Evol Ecol Res 9: 705-716 (2007)     Full PDF if your library subscribes.

Foraging ecology of North American tree squirrels on cacheable and less cacheable foods: a comparison of two urban habitats

Marius van der Merwe,* Anna M. Burke and Joel S. Brown

Department of Biological Sciences, University of Illinois, 845 W. Taylor Street, Chicago, IL 60607, USA

Author to whom all correspondence should be addressed.
e-mail: duisendpoot@yahoo.com

ABSTRACT

Hypotheses: Animals often thrive in a variety of habitats where they face very different challenges and opportunities. We hypothesized: (1) As a consequence of higher squirrel density, the squirrels in an urban residential habitat (Oak Park, Illinois) experience greater food limitation than tree squirrels occupying a semi-natural habitat (Morton Arboretum in Lisle, Illinois). (2) Due to higher densities of natural predators, squirrels experience a higher foraging cost of predation at the Morton Arboretum than squirrels inhabiting Oak Park. Furthermore, (3) we expected the residential squirrels to place a higher premium on cacheable foods as a consequence of few oak and nut-producing trees in Oak Park compared with the much higher availability of acorns and nuts at the Arboretum.

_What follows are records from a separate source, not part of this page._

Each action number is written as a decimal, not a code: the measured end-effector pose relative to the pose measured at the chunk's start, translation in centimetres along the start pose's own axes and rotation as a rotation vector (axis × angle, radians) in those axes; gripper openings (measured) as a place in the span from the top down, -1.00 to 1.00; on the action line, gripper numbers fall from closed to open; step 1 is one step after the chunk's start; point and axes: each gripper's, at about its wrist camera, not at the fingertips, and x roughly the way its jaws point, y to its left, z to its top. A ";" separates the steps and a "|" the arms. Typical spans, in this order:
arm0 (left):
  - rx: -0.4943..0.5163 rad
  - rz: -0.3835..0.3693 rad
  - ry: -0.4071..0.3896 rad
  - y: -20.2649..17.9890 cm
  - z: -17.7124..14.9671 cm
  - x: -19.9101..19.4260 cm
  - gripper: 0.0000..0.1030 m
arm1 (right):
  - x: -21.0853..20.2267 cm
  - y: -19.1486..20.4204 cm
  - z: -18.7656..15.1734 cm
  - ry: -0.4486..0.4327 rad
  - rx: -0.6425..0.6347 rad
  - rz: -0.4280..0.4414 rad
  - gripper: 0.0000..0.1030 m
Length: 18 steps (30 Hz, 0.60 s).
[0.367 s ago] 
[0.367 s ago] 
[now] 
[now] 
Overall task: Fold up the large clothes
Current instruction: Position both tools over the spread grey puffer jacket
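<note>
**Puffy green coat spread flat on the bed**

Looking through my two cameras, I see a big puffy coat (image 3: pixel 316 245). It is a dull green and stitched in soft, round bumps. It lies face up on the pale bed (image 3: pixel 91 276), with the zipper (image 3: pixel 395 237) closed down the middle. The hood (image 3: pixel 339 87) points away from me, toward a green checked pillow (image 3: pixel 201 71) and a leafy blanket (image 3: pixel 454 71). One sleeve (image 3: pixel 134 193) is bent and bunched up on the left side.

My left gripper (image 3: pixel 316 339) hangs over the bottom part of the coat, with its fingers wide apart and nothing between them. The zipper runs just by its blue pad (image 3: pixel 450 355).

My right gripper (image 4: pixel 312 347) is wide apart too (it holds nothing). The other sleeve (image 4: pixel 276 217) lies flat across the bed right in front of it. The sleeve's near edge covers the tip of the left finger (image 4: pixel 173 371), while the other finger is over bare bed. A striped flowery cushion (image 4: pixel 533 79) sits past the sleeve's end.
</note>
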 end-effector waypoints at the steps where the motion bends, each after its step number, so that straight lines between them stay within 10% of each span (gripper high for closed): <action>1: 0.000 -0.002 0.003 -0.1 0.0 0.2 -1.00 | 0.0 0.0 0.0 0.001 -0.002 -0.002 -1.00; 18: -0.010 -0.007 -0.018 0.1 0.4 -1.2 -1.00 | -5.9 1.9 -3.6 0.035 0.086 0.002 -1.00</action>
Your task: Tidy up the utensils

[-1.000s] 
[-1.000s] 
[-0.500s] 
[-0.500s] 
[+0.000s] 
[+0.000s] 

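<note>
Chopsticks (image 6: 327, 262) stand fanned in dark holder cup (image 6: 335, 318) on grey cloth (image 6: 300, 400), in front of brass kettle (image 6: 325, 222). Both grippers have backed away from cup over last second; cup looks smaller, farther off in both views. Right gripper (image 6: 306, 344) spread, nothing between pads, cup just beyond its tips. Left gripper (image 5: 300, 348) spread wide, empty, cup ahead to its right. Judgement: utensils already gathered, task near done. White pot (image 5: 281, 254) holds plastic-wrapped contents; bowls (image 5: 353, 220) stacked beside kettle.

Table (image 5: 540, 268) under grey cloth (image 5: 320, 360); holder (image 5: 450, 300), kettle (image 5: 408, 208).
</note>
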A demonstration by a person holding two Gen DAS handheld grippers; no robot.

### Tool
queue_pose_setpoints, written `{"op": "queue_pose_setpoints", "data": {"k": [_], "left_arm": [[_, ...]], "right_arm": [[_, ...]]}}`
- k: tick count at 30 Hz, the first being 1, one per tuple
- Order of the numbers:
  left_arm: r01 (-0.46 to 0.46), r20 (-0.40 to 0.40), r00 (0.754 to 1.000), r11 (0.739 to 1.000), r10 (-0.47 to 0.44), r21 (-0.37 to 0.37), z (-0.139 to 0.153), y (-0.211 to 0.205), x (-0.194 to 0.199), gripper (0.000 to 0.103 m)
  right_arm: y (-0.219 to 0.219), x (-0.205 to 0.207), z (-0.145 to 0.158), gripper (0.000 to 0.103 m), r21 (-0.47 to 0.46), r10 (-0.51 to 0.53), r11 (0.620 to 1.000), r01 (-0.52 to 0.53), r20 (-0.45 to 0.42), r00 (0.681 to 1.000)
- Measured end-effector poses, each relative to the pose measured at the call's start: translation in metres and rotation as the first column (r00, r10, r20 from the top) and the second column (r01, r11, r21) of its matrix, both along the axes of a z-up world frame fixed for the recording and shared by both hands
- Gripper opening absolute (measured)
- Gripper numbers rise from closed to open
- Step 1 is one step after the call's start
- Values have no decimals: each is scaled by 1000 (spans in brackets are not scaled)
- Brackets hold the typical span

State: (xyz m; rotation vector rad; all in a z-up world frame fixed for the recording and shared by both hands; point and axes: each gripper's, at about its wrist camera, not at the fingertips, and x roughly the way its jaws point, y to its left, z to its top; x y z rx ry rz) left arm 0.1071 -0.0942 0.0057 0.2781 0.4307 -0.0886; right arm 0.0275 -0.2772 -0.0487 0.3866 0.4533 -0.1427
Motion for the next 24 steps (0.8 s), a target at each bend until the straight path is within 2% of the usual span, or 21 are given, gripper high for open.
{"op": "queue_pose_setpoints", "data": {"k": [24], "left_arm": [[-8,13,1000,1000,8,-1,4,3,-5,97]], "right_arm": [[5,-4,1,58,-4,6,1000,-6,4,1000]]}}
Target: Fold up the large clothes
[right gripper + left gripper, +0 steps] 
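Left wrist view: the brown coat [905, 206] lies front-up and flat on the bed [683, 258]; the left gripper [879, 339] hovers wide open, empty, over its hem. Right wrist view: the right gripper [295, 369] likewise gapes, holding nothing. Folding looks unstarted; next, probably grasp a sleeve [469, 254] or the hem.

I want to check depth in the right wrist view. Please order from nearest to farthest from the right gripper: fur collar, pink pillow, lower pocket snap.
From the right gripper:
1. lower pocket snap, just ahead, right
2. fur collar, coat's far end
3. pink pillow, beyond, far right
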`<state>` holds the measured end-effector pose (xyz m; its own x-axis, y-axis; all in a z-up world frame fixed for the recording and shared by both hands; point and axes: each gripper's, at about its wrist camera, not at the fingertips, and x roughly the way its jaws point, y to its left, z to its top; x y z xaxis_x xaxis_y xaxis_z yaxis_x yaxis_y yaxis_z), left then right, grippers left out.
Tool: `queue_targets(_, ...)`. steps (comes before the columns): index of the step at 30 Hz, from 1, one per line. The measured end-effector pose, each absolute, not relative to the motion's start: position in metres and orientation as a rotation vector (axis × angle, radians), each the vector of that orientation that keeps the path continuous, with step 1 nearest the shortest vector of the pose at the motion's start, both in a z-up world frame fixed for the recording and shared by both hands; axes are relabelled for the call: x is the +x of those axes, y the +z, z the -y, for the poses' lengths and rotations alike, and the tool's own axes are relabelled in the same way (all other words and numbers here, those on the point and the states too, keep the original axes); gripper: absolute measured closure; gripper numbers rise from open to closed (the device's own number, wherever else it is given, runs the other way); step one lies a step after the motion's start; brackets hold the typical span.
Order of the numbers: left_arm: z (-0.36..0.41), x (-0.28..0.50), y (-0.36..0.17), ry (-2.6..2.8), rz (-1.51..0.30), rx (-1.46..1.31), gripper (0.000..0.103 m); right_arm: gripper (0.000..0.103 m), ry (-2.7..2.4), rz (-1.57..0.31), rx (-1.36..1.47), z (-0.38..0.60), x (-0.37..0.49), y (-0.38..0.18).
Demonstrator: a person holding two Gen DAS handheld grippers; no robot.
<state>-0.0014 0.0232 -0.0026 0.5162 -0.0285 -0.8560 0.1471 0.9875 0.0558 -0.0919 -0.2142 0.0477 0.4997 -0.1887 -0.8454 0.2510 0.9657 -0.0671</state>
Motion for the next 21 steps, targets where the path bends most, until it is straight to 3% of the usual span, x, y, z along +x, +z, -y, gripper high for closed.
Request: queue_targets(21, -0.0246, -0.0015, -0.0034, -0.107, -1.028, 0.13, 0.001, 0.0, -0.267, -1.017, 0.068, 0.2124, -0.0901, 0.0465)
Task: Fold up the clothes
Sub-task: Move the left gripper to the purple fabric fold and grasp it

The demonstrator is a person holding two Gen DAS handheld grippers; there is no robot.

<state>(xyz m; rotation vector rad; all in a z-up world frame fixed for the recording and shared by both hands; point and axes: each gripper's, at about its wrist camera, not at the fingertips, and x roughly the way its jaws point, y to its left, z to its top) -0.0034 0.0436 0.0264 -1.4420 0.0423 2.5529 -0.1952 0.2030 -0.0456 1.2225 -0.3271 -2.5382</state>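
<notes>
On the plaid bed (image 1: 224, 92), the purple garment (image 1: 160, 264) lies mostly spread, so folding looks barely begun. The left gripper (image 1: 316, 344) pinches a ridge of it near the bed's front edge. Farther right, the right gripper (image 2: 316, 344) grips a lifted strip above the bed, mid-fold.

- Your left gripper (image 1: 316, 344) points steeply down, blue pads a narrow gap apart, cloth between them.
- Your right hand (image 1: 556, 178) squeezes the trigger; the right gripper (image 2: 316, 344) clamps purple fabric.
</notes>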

Methods and predictions: By measuring giving-up densities in depletable food patches, we anticipated that at the Arboretum: (1) overall giving-up densities should be higher, (2) the difference in giving-up densities between risky and safe microhabitats should be higher, and (3) the difference in giving-up densities between cacheable food (hazelnuts in their shell) and less cacheable food (hazelnuts with shells removed) should be lower.

Results: Interestingly, the first prediction depended on the interaction between site and season. In Oak Park, giving-up densities were highest in summer and lowest in winter, the exact opposite of the Arboretum. Our second hypothesis was refuted, and the third supported.

Conclusions: A lack of cacheable food and an abundance of less cacheable human-derived summer food likely result in easy summers but hard winters for Oak Park squirrels. An abundance of cacheable foods and a summer lull in natural foods produces the opposite situation for the Arboretum squirrels. Less lethal, but more persistent, harassment by pets and people probably explain the higher cost of predation in Oak Park.

Keywords: food caching, foraging ecology, predation risk, Sciurus, urban ecology.